Espaces boisés classés : Le classement en espaces boisés classés ou EBC est une procédure qui vise à protéger ou à créer des boisements et des espaces verts, notamment en milieu urbain ou péri-urbain. Selon l’article L. 113-1 du Code de l'urbanisme, ce classement s’applique aux bois, forêts et parcs, qu'ils relèvent ou non du régime forestier, qu'ils soient enclos ou non et attenants ou non à des habitations. Il peut également s'appliquer à des arbres isolés, des haies ou réseaux de haies et des plantations d'alignements.
Espace vert de pleine terre : Un espace vert de pleine terre est un espace de jardin végétalisé qui doit permettre l’infiltration des eaux et qui ne dispose d’aucun traitement de sol autre que la terre. Un espace est considéré comme « de pleine terre » au sens du présent règlement lorsque qu’il n’existe aucun élément bâti ou ouvrages sous sa surface. Les allées piétonnes non imperméabilisées et de moins d’1,4 mètre de largeur réalisées par des pavés à joints enherbés, dalles en pas japonais, sable stabilisé, platelage bois, etc. sont considérées dans le calcul des espaces verts de pleine terre.
N’entrent pas dans la définition de la pleine terre les espaces de terrasses, accès piétons imperméables ou de plus d’1 mètre de large, piscines et abords, circulation et stationnement des véhicules quel que soit le traitement.
Les ouvrages d’infrastructures de type réseaux, canalisations situées en profondeur ne sont pas de nature à remettre en cause un espace de pleine terre.
Exhaussement : Élévation du niveau du sol naturel par remblai.
Extension : C’est un ajout à une construction existante qui ne peut en aucun cas représenter une
surface supérieure à la construction d’origine. L’extension doit rester subsidiaire par rapport à
l’existant. L’extension communique avec la construction existante, à la différence d’une annexe.
Façade : Face verticale en élévation d’un bâtiment.
Faîtage : Ligne horizontale de partage des eaux pluviales sur la toiture.
Gabarit : Enveloppe extérieure d’un volume (longueur, largeur et hauteur).
Habitat individuel : Forme d'habitat où chaque logement est desservi par une entrée individuelle et généralement situé sur une seule unité foncière.
Habitations légères de loisirs (HLL) : Au titre de l’article R111-37 et 38 du Code de l’urbanisme, sont considérées comme des habitations légères de loisirs les constructions démontables ou transportables, destinées à une occupation temporaire ou saisonnière à usage de loisirs.

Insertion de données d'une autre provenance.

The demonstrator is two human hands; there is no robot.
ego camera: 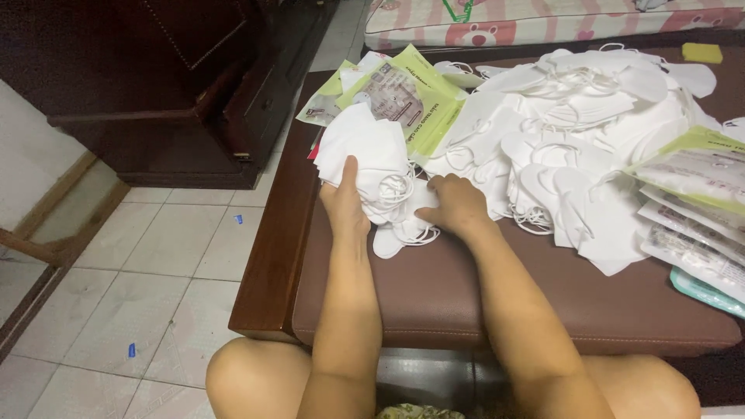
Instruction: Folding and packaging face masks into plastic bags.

Les habitations légères de loisirs peuvent être implantées :
1° Dans les parcs résidentiels de loisirs spécialement aménagés à cet effet ;
2° Dans les villages de vacances classés en hébergement léger en application du Code du tourisme ;
3° Dans les dépendances des maisons familiales de vacances agréées en application du Code du tourisme ;
4° Dans les terrains de camping régulièrement créés, à l'exception de ceux créés par une déclaration préalable ou créés sans autorisation d'aménager, par une déclaration en mairie, sur le fondement des dispositions du Code de l'urbanisme dans leur rédaction antérieure au 1er octobre 2007 ou constituant des aires naturelles de camping. Dans ce cas, le nombre d'habitations légères de loisirs doit demeurer inférieur soit à trente-cinq lorsque le terrain comprend moins de 175 emplacements, soit à 20 % du nombre total d'emplacements dans les autres cas.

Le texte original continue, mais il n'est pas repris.